→ Your assignment
Print the listing again exactly, leaving nothing out.

→ Data shown
========

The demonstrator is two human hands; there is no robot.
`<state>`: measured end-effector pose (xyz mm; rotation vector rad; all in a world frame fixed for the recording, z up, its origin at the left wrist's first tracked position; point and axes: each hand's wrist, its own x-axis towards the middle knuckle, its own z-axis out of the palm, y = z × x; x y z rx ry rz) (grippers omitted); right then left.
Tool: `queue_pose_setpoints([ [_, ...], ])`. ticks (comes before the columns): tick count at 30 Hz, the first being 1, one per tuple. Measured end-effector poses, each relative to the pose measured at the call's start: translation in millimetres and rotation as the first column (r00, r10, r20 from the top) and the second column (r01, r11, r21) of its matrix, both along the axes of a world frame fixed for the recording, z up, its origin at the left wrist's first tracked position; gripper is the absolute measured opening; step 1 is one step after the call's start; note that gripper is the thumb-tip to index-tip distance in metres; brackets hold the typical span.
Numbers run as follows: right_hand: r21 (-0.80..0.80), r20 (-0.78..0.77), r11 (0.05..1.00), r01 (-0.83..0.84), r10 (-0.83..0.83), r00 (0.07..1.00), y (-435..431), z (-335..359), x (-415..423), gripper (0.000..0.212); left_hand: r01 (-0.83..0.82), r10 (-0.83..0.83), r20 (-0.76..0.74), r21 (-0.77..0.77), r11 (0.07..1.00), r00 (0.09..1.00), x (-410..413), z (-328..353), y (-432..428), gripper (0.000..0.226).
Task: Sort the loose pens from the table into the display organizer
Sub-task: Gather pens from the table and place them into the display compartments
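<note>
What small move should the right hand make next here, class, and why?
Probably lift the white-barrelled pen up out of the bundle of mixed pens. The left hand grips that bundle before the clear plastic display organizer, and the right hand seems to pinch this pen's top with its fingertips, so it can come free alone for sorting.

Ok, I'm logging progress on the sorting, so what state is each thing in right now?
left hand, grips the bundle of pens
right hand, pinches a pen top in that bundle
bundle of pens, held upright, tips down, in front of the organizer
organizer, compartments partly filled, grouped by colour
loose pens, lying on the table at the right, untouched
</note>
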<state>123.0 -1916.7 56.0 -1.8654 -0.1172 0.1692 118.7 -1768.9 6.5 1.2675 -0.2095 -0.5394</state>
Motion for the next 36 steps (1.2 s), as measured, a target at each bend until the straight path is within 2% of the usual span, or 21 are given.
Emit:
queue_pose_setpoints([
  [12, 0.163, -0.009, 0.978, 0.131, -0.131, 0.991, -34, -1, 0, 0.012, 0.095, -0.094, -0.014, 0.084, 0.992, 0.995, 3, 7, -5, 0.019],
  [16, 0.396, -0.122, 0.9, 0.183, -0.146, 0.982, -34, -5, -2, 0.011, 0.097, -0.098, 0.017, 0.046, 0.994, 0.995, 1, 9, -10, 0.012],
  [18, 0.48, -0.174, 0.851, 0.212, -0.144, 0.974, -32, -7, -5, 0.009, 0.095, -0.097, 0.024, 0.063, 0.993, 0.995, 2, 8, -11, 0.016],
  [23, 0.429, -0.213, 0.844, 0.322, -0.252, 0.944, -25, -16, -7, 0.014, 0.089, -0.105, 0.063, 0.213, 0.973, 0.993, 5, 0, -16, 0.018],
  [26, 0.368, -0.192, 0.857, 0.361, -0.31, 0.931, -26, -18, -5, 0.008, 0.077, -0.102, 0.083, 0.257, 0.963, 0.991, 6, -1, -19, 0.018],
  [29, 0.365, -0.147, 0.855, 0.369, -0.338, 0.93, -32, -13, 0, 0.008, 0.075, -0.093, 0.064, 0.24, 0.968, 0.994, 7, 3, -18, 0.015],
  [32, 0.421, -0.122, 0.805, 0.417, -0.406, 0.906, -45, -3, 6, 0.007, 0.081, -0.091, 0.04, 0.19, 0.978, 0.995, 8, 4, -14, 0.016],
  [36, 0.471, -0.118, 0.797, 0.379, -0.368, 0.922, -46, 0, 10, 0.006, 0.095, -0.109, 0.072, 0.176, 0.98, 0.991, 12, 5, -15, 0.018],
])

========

→ Your response
The demonstrator is two human hands; there is no robot.
`<state>`: measured end-effector pose (xyz mm; rotation vector rad; all in a world frame fixed for the recording, z up, its origin at the left wrist's first tracked position; point and axes: each hand's wrist, its own x-axis towards the middle knuckle, its own z-axis out of the palm, y = z × x; x y z rx ry rz) (grippers omitted); right then left.
Tool: `queue_pose_setpoints([ [_, ...], ])`. ticks (comes before the columns): tick count at 30 Hz, the first being 1, one per tuple. Measured end-effector poses, each relative to the pose measured at the call's start: translation in millimetres and rotation as the first column (r00, r10, r20 from the top) and the second column (r01, r11, r21) of its matrix, both along the axes of a world frame fixed for the recording, z up, its origin at the left wrist's first tracked position; gripper is the absolute measured opening; step 1 is one step after the call's start; note that gripper is the thumb-tip to index-tip distance in metres; brackets hold the typical span.
Numbers run as follows: right_hand: r21 (-0.80..0.80), r20 (-0.78..0.77), r11 (0.05..1.00), r01 (-0.83..0.84), r10 (-0.83..0.83), r00 (0.07..1.00), y (-435..431), z (-335..359), x (-415..423), gripper (0.000..0.212); left_hand: r01 (-0.83..0.82), r10 (-0.83..0.83), r20 (-0.76..0.74), r21 (-0.77..0.77), r11 (0.07..1.00), r00 (0.09..1.00), x (-410..413), z (-328..353), y (-432..428), gripper (0.000..0.226).
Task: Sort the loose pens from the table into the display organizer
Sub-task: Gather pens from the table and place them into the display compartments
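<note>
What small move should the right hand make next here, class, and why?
Probably lift the white-barrelled pen up out of the bundle of mixed pens. The left hand grips that bundle before the clear plastic display organizer, and the right hand seems to pinch this pen's top with its fingertips, so it can come free alone for sorting.

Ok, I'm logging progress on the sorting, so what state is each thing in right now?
left hand, grips the bundle of pens
right hand, pinches a pen top in that bundle
bundle of pens, held upright, tips down, in front of the organizer
organizer, compartments partly filled, grouped by colour
loose pens, lying on the table at the right, untouched
</note>
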<state>123.0 -1916.7 56.0 -1.8654 -0.1172 0.1692 118.7 -1768.9 6.5 1.2675 -0.2095 -0.5394</state>
Motion for the next 36 steps (1.2 s), as measured, a target at each bend until the straight path is within 2% of the usual span, or 21 are given.
Emit:
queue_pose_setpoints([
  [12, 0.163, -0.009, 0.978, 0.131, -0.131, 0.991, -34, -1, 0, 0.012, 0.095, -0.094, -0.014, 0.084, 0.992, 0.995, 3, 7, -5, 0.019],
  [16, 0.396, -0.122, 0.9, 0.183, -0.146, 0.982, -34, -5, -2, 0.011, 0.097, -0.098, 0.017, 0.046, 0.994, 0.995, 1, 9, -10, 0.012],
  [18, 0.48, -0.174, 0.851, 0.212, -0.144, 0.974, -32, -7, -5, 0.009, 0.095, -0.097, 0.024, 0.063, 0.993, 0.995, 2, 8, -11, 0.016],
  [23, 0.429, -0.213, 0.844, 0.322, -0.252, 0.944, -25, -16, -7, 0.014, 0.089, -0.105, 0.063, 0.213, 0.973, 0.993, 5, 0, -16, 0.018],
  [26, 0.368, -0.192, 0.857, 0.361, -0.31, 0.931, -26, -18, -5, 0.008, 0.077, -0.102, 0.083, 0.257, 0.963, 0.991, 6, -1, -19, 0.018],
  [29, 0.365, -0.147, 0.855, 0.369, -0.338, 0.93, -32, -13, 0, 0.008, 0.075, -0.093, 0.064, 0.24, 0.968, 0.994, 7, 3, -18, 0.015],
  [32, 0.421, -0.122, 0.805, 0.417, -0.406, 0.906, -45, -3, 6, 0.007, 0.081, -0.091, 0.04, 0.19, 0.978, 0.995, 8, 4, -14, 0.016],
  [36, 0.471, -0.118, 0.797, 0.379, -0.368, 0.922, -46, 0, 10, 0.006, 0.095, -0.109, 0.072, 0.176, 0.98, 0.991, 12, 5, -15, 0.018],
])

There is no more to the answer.